2. Statistics-Aware Optimization Mismatch
The absence of SQLITE_ENABLE_STAT4 in custom builds prevents the query planner from:
- Estimating correlation between
clist.c_id
anddat.id
- Detecting skew in JSON array lengths
- Choosing optimal join algorithms (nested loop vs hash join)
With STAT4 disabled, the planner defaults to nested loops across large tables instead of building temporary hash tables for the subqueries.

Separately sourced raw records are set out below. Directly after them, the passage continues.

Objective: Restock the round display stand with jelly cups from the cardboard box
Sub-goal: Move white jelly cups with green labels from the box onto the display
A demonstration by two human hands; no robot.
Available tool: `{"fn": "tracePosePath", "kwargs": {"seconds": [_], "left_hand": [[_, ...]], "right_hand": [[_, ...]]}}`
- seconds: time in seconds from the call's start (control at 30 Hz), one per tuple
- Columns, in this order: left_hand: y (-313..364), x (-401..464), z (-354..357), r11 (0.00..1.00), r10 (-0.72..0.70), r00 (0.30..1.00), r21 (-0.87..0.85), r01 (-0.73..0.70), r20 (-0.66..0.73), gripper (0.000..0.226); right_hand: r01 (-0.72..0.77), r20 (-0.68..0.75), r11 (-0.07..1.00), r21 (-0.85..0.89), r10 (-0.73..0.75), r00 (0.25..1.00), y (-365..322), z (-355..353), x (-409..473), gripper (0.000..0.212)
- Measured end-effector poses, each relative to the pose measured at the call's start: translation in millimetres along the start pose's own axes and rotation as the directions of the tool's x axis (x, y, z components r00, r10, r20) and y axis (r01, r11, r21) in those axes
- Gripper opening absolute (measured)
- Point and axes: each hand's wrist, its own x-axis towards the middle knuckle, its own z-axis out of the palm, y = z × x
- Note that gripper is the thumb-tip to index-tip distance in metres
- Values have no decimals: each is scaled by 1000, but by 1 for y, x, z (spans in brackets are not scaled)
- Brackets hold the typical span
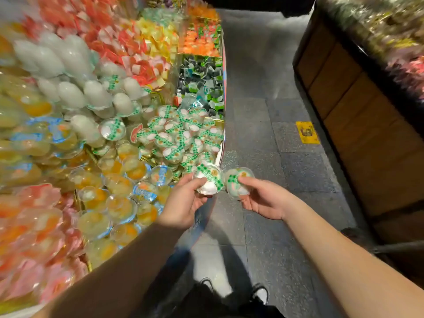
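Note:
My left hand (pixel 183 203) holds a clear jelly cup with a green-and-white lid (pixel 210 181), thumb on top of the lid. My right hand (pixel 261 198) pinches a second green-lidded jelly cup (pixel 238 182) beside it. Both cups hover just off the rim of the round display stand (pixel 223 125), below a compartment heaped with several matching green-lidded cups (pixel 181 136). The cardboard box is not in view.
Other compartments hold orange-and-blue-lidded cups (pixel 128 180), white domed jellies (pixel 75 88), pink packs (pixel 34 249) and dark green packets (pixel 202 81). A grey tiled aisle (pixel 263 134) runs on the right, bounded by a wooden counter (pixel 355 115). A yellow floor sticker (pixel 307 132) lies near it.

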Motion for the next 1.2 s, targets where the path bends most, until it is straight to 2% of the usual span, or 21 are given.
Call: {"fn": "tracePosePath", "kwargs": {"seconds": [0.17, 0.33, 0.4, 0.57, 0.7, 0.77, 0.83, 1.0, 1.13, 1.2], "left_hand": [[-6, 42, 2, 991, -56, 983, -128, 34, -173, 24], [-8, 84, 20, 986, 6, 962, -159, -52, -273, 12], [-3, 97, 33, 974, -29, 937, -221, -52, -349, 5], [-3, 137, 52, 969, -37, 856, -227, -95, -516, 14], [-3, 163, 58, 951, -48, 794, -271, -149, -606, 15], [-4, 175, 59, 935, -54, 762, -301, -188, -645, 10], [-7, 185, 57, 925, -66, 741, -320, -206, -669, 11], [-14, 202, 54, 882, -102, 733, -402, -246, -673, 6], [-14, 214, 52, 859, -127, 717, -438, -266, -685, 5], [-15, 219, 51, 855, -130, 703, -438, -277, -699, 10]], "right_hand": [[-86, 4, 994, -67, 87, 996, -36, -17, 45, 27], [-133, 25, 977, -167, 139, 990, -79, -36, 105, 14], [-152, 27, 962, -227, 162, 986, -97, -43, 132, 15], [-155, 43, 884, -441, 193, 980, -130, -54, 195, 23], [-181, 36, 843, -506, 230, 973, -144, -43, 231, 23], [-182, 43, 820, -543, 244, 969, -147, -37, 250, 31], [-180, 35, 802, -569, 242, 970, -147, -31, 267, 40], [-190, 32, 784, -591, 259, 965, -144, -15, 295, 34], [-170, 12, 728, -664, 237, 971, -135, -14, 313, 49], [-159, 8, 715, -681, 224, 975, -132, -14, 317, 65]]}}
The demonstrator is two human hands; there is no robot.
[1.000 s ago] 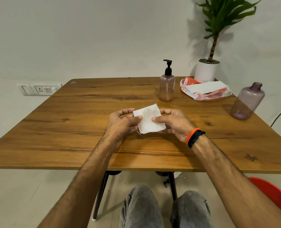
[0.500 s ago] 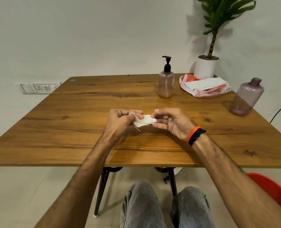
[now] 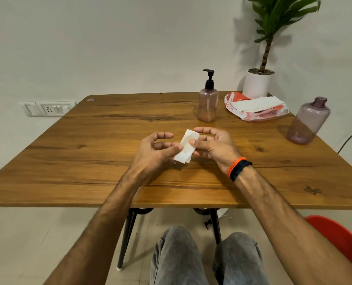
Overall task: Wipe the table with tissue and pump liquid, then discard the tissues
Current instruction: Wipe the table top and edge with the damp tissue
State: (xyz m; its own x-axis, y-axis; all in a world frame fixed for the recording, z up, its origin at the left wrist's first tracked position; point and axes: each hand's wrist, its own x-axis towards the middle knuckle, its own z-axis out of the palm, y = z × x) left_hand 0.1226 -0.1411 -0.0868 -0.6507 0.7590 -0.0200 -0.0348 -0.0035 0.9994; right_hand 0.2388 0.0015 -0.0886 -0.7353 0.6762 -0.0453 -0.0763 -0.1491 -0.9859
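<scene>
1. Red letters show on the pack near the far right corner of the surface, but they are too small to read; no other label can be made out.
2. White tissues lie on top of the pack, which sits just in front of a white plant pot.
3. A pump bottle with a black head stands upright near the far edge, left of the pack; its lower part holds pinkish liquid.
4. An open purple bottle stands at the right edge, well apart from the hands.
5. Nothing lies between the hands and the pump bottle.
6. A folded tissue is held above the middle of the surface.
7. The left hand pinches its left side with thumb and fingers; the index finger curls free above.
8. The right hand, with orange and dark bands at the wrist, pinches the right side under its thumb.
</scene>
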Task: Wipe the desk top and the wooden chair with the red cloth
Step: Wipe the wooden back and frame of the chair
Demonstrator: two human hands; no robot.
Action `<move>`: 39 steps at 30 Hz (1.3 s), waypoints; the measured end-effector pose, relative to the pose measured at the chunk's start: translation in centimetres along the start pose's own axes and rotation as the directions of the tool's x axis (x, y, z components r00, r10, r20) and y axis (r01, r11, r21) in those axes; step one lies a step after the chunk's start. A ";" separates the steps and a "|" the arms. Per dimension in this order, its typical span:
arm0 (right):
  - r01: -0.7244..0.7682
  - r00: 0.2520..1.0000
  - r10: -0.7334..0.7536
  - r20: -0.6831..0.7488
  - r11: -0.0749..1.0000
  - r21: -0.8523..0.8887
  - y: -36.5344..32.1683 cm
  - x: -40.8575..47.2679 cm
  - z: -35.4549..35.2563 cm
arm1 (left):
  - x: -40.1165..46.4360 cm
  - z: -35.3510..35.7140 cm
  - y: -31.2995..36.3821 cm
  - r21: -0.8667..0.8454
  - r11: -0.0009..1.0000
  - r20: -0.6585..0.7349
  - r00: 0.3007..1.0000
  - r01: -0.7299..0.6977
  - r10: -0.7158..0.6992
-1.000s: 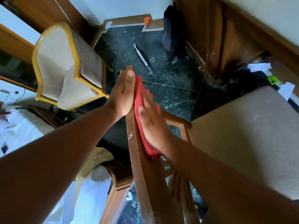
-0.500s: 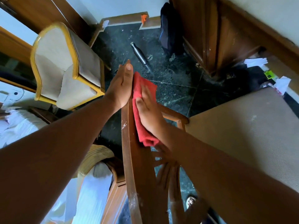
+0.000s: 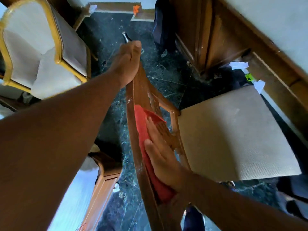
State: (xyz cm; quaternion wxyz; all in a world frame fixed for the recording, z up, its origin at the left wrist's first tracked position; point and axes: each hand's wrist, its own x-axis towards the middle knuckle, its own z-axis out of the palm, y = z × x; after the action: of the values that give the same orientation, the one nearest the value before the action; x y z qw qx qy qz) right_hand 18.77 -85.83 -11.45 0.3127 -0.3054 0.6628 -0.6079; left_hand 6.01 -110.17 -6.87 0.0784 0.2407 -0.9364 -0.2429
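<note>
The wooden chair (image 3: pixel 140 90) stands below me, its curved top rail running from centre to bottom and its beige seat (image 3: pixel 233 134) to the right. My left hand (image 3: pixel 127 64) is closed over the far end of the top rail. My right hand (image 3: pixel 162 155) lies flat, fingers together, pressing the red cloth (image 3: pixel 143 130) against the inner face of the chair's back, about halfway along the rail. The cloth's lower end bunches under my wrist.
A white upholstered chair with a gold frame (image 3: pixel 41 47) stands at upper left. A metal bottle (image 3: pixel 125 37) lies on the dark marble floor (image 3: pixel 166 67). A wooden cabinet (image 3: pixel 208 39) is at upper right, with paper scraps (image 3: pixel 238 65). Wooden furniture (image 3: pixel 103 184) sits at lower left.
My right hand has slid the red cloth down the chair back, away from my left hand and toward me. My left hand has kept its hold at the rail's far end.
</note>
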 end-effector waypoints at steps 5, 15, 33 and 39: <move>-0.160 0.979 0.176 -0.100 0.976 0.149 -0.9 13.8 -1.2 | -0.3 0.1 0.3 0.065 0.998 -0.045 0.999 -0.011 0.014; 0.031 0.991 -0.044 0.129 0.994 0.103 1.7 -11.0 -0.9 | -5.1 -1.1 2.5 0.258 0.948 -0.115 0.980 0.186 -0.161; -0.033 0.999 0.032 0.040 0.998 0.044 1.0 -5.7 0.4 | -12.7 0.9 3.4 0.073 0.988 -0.029 0.990 0.137 -0.135; -0.080 0.980 0.054 0.190 0.988 0.130 0.5 -18.9 -0.9 | -16.5 0.5 3.9 -0.134 0.949 -0.183 0.934 0.285 -0.306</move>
State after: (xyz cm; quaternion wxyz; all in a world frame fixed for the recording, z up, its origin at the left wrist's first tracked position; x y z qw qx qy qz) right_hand 29.74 -70.39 -11.08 0.4139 -0.3159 0.5973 -0.6100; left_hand 18.73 -98.93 -5.86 0.1478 0.3977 -0.8627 -0.2753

3. Materialization Strategy Changes
SQLite 3.32.0 introduced cost-based materialization decisions for subqueries and common table expressions. The newer versions incorrectly deem materialization too expensive due to:
- Overestimation of JSON processing costs
- Undervaluation of index seek benefits on
dat.id
- Misjudgment of Bloom filter effectiveness on
clist.c_id
Troubleshooting Steps, Solutions & Fixes
Step 1: Align SQLite Versions and Compile Options
Replicate the Ubuntu CLI environment in the C program:
Version Matching:
wget https://sqlite.org/2020/sqlite-autoconf-3310100.tar.gz tar xzf sqlite-autoconf-3310100.tar.gz cd sqlite-autoconf-3310100 ./configure --enable-json1 --enable-stat4 --enable-rtree make
Compile-Time Options Verification:
Execute in CLI:PRAGMA compile_options;
Ensure C program links against a library with identical options.
Shared Library Override:
LD_PRELOAD=/path/to/custom/libsqlite3.so ./your_program
Step 2: Query Plan Analysis and Forced Materialization
Capture Baseline Plans:
CLI:EXPLAIN QUERY PLAN <your_query>;
C Program:
sqlite3_exec(db, "EXPLAIN QUERY PLAN <your_query>", callback, 0, &errmsg);
Force Subquery Materialization:
Modify the query to use explicit materialization:WITH c AS MATERIALIZED ( SELECT c_id, w_ids, 1.0/json_array_length(w_ids) AS ww FROM clist WHERE w_ids != '[]' ) SELECT dat.id, dat.k, dat.name, SUM(c.ww) AS weight, SUM(c.ww * n.c_norm) AS norm FROM c JOIN ( SELECT c_id, 1.0/COUNT(*) AS c_norm FROM clist GROUP BY c_id ) n ON n.c_id = c.c_id LEFT JOIN json_each(c.w_ids) w JOIN dat ON w.value = dat.id GROUP BY dat.id;
Override Join Ordering:
UseCROSS JOIN
to enforce evaluation sequence:SELECT ... FROM clist CROSS JOIN json_each(...)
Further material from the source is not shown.